* What you will do: Include in the reply only the lines from the start of the data below through the line containing "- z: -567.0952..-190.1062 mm", reproduced exactly and with no pictures.

* Information supplied:
· · · · · · ·

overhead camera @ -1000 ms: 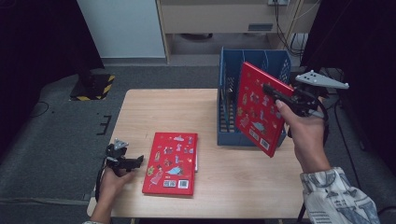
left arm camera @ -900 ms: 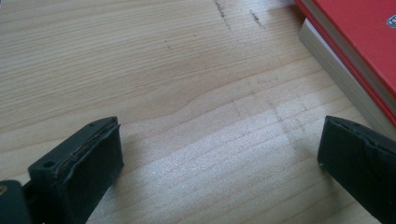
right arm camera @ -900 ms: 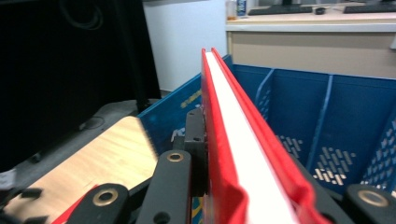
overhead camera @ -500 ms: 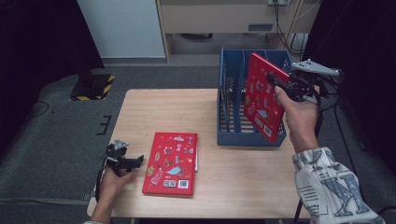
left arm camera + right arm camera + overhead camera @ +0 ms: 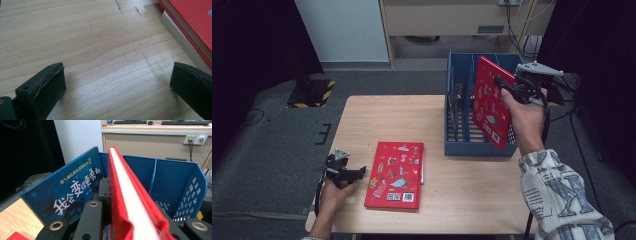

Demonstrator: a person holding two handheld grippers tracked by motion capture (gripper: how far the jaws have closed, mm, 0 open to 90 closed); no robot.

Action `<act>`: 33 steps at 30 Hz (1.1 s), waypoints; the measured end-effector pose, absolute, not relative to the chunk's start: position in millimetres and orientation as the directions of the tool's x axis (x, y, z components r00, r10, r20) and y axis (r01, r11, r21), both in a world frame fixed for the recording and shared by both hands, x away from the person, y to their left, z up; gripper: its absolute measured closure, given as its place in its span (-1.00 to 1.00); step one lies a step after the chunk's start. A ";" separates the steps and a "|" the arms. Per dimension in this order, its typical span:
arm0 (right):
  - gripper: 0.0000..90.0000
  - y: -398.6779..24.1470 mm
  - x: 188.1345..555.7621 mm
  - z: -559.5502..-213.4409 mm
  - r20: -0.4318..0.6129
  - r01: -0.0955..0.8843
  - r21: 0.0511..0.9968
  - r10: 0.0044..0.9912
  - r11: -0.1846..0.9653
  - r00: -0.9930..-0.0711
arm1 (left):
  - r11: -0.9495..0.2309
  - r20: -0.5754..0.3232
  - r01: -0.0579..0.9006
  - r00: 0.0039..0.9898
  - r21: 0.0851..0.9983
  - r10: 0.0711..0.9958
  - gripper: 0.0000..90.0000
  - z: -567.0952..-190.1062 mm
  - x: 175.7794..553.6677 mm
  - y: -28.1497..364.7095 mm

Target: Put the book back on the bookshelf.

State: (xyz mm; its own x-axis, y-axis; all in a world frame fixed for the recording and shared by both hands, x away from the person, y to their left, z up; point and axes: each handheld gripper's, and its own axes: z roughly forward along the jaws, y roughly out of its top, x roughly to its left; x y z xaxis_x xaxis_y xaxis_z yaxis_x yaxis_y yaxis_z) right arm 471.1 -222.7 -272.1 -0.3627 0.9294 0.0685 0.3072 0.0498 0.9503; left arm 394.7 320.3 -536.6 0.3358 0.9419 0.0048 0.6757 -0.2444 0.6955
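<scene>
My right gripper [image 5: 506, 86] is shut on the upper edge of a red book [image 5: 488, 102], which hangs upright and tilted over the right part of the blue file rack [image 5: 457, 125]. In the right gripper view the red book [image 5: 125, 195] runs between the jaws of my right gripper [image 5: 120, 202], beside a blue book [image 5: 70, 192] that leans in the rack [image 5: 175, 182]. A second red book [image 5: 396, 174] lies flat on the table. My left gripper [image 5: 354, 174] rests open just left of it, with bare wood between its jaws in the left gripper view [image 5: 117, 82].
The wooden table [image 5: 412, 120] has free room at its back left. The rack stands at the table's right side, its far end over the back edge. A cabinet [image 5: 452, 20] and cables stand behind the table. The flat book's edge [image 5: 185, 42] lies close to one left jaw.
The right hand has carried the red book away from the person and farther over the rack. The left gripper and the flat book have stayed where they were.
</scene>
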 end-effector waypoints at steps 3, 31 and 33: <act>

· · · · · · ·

* Written response:
overhead camera @ -1000 ms: 
left arm camera @ -900 ms: 
right arm camera @ -900 ms: 
overhead camera @ -500 ms: 
left arm camera + right arm camera + overhead camera @ +0 ms: 

Demonstrator: a person holding two handheld grippers tracked by motion capture (gripper: how far the jaws have closed, mm, 0 open to 90 closed); no robot.

Action `<act>`: 33 steps at 30 Hz (1.1 s), waypoints; the measured end-effector pose, absolute, not relative to the chunk's start: position in millimetres and orientation as the directions of the tool's x axis (x, y, z components r00, r10, r20) and y axis (r01, r11, r21), both in a world frame fixed for the recording and shared by both hands, x away from the person, y to their left, z up; gripper: its absolute measured closure, given as its place in its span (-1.00 to 1.00); step one lies a step after the chunk's start. A ";" separates the steps and a "|" the arms. Per dimension in this order, its typical span:
arm0 (right):
  - gripper: 0.0000..90.0000
  - y: -398.6779..24.1470 mm
  - x: 188.1345..555.7621 mm
  - z: -559.5502..-213.4409 mm
  - r20: -0.4318..0.6129
  - r01: -0.0955..0.8843
  - r21: 0.0511..0.9968
  - r10: 0.0044..0.9912
  - r11: -0.1846..0.9653
  - r00: -0.9930..-0.0711
arm1 (left):
  - r11: -0.9495..0.2309
  - r20: -0.5754..0.3232
  - r01: -0.0579..0.9006
  - r00: 0.0039..0.9898
  - r21: 0.0851..0.9983
  - r10: 0.0711..0.9958
  - gripper: 0.0000..90.0000
  - z: -567.0952..-190.1062 mm

The answer has been written out in full.